No último ano, foram encontrados mais de 300 documentos que detalham o processo de separação dos Beatles, guardados na mesma gaveta desde os anos 70. Esta quinta-feira, a leiloeira britânica Dawsons vendeu-os por 11.000 euros, quase o dobro do valor mínimo de licitação.
Os documentos escritos à máquina são comprovativos jurídicos e contabilísticos dos tribunais e dos escritórios de advogados que representaram Paul McCartney, John Lennon, Ringo Starr e George Harrison no imbróglio legal que foi a separação da banda. Os papéis remontam ao processo de oficialização da decisão que foi tomada pelos Fab Four no início de 1970, mas apenas consumada em dezembro de 1974.
“Ao ler as minutas das reuniões — notas que incluíam discussões entre equipas legais e contabilistas — eu perguntava-me como é que se ia resolver tudo e, às vezes, eu conseguia sentir um ambiente tenso à medida que mais e mais questões complexas iam emergindo”, confessou Denise Kelly, uma representante da Dawsons.
Um momento que decisivo na separação foi a morte de Brian Epstein, o primeiro agente da banda, em 1967. Allen Klein viria a substituí-lo como empresário encarregue da gestão dos Beatles, mas Paul McCartney nunca terá estabelecido uma boa relação com o novo manager.
A contenda legal começou quando Paul McCartney decidiu processar os restantes membros da banda e a Apple Corps Limited, que editou todos os albuns dos Beatles. O objetivo era que Klein, que se encarregou da representação legal de Starr, Harrison e Lennon, não se pudesse apoderar dos direitos da música que os quatro tinham criado em conjunto. “Eu tive que lutar e a única maneira que eu tinha para lutar era processar os outros Beatles, porque eles estavam com Klein”, explicou McCartney à BBC.
A questão arrastou-se porque Klein alegava que tinha de resolver algumas questões financeiras, antes de poderem avançar com o processo legal de separação da banda. “Durante alguns meses tivemos que fingir”, lembra McCartney. “Foi estranho porque todos sabíamos que era o fim dos Beatles, mas não podíamos ir embora“.
“Seria impossível exagerar a complexidade dos diferentes acordos legais feitos entre os senhores Lennon, McCartney, Harrison e Starkey [ndr: Richard Starkey era o nome civil de Ringo Starr]”, lê-se numa das atas de uma das reuniões legais, citadas pelo El País. Na altura já era evidente o absurdo da situação: “Se os quatro Beatles não atuam nunca como grupo, não é impreciso afirmar que o propósito da sua associação já desapareceu por completo”.

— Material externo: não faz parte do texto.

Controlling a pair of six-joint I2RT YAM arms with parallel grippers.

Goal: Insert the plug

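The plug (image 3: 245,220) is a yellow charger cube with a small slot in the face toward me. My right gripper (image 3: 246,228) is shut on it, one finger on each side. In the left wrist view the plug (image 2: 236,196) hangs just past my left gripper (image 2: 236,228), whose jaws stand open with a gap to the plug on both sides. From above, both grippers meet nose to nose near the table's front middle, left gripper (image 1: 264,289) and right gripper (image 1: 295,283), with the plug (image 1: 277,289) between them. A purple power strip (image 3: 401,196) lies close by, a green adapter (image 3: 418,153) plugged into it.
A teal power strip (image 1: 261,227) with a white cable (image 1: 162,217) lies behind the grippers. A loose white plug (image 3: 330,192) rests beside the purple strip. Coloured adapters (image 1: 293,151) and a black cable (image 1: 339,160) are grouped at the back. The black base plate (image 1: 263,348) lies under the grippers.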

Denise Kelly, a representante da leiloeira, conta como num dos documentos leu que “um dos advogados chegou a sugerir, durante uma reunião, na altura em que não conseguiam encontrar uma solução: ‘Não seria mais fácil se os Beatles se reformassem?’“.
“Passou-me pela cabeça que, se eu fosse guionista, estes documentos seria tudo o que precisaria para contar a história real do que levou a que uma das bandas com maior sucesso comercial da história se separasse, levando a que cada um seguisse o seu caminho”, concluiu.